The convenience functions , core.publish_file(), core.publish_string(), or core.publish_parts() do not parse the command line for settings.

  1. The convenience functions call the generic programmatic interface function core.publish_programmatically() that creates a core.Publisher instance

    pub = core.Publisher(…, settings)

    eventually sets the components from the respective names, and calls

    publisher.process_programmatic_settings(
        settings_spec, settings_overrides, config_section)
  2. If publisher.settings is None, publisher.process_programmatic_settings() calls:

    publisher.get_settings(settings_spec, config_section, **defaults)

    with defaults taken from publisher.settings_overrides.

    If publisher.settings is defined, the following steps are skipped.

  3. publisher.get_settings() calls:

    optpar = publisher.setup_option_parser(…,
                 settings_spec, config_section, **defaults)
  4. The OptionParser instance determines setting defaults as described in steps 4 to 7 in the previous section.

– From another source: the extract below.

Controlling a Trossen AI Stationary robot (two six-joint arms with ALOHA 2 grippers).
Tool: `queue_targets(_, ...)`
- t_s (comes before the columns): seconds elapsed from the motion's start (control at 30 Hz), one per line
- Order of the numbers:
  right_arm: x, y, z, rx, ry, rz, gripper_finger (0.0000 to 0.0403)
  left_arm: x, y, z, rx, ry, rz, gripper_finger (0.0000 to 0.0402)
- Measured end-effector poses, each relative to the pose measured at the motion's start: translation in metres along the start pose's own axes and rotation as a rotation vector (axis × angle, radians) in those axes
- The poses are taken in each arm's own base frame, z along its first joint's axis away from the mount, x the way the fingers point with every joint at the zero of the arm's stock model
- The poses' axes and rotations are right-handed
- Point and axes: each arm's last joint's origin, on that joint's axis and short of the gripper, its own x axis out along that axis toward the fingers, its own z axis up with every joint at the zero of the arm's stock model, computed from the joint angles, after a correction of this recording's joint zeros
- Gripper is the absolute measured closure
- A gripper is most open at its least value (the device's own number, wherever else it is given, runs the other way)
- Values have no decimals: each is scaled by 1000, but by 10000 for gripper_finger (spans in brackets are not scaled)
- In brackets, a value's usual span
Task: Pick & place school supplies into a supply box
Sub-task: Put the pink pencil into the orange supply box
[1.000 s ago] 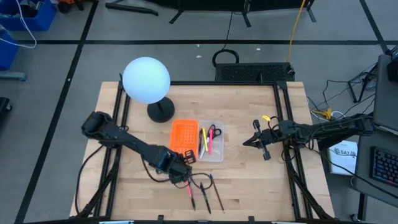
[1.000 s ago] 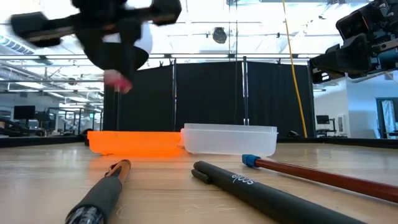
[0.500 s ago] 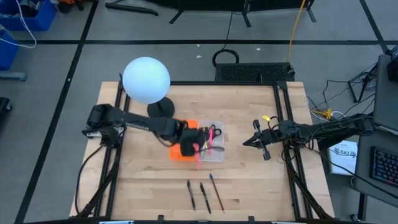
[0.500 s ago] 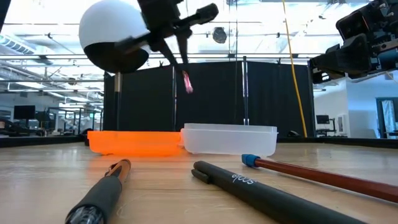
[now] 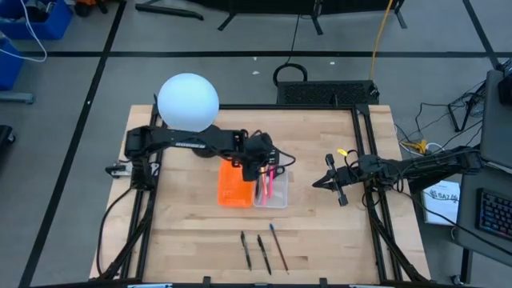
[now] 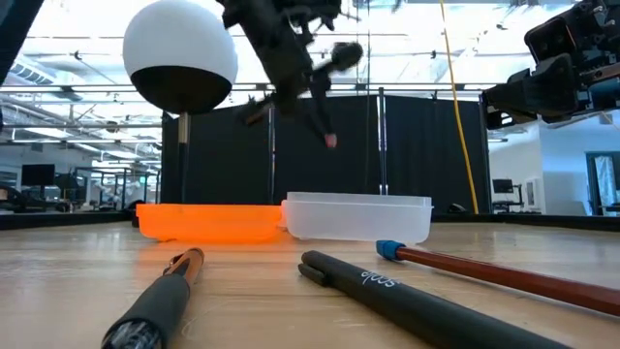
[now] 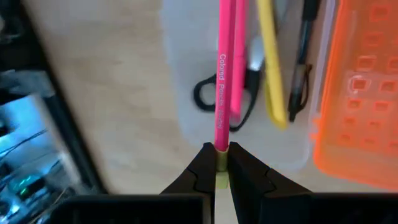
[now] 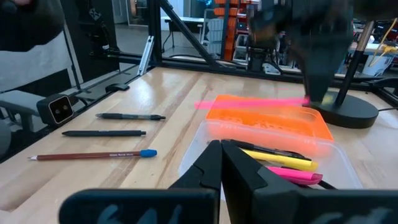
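Observation:
My left gripper [image 7: 222,165] hangs over the clear supply box [image 7: 186,127], shut on a pink coloured pencil [image 7: 222,93]. In the high view this gripper [image 5: 260,158] is above the box [image 5: 278,198]. Inside the box lie black-handled scissors [image 7: 208,99], a pink marker [image 7: 239,74], a yellow pen [image 7: 272,68] and a black pen [image 7: 305,56]. Three more pens [image 5: 262,251] lie flat near the table's near edge. My right gripper [image 8: 221,155], shut and holding nothing, waits in the air at the table's right side [image 5: 318,183]. My left gripper pinches the pink pencil between its two fingers at the pencil's yellowish end [image 7: 222,158]. The pencil runs on in line with the fingers, past their tips. It is lifted clear and slants down [image 6: 325,126] over the supply box [image 6: 358,218].
An orange perforated piece [image 5: 234,184] lies against the box's left side. A lamp with a white globe [image 5: 188,102] stands toward the far left. The loose black pens [image 6: 165,301] [image 6: 387,291] and a blue-tipped brown pencil [image 6: 484,273] lie close to the near edge.
My left gripper rose from the pens near the table's near edge, carrying the pink pencil. It moved toward the far edge and to the right, turning as it went, and now stands over the supply box. The three other pens stayed put.

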Motion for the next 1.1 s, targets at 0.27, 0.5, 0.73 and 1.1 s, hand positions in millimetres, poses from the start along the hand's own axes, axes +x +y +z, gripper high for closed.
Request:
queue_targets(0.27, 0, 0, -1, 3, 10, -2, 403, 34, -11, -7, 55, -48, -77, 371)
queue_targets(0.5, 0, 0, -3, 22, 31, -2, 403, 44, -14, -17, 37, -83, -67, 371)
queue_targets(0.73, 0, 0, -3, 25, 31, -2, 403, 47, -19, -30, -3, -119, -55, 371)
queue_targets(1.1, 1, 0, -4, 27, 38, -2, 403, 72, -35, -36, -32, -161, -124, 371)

  5. Back in publisher.get_settings(), the frontend.Values instance returned by optpar.get_default_values() is stored in publisher.settings.

  6. publish_programmatically() continues with setting publisher.source and publisher.destination.

  7. Finally, publisher.publish() is called. As publisher.settings is not None, no further command line processing takes place.

  8. All components acting on the Document Tree are handed the document root node and can access the runtime settings as document.settings (cf. steps 11 and 12 in the previous section).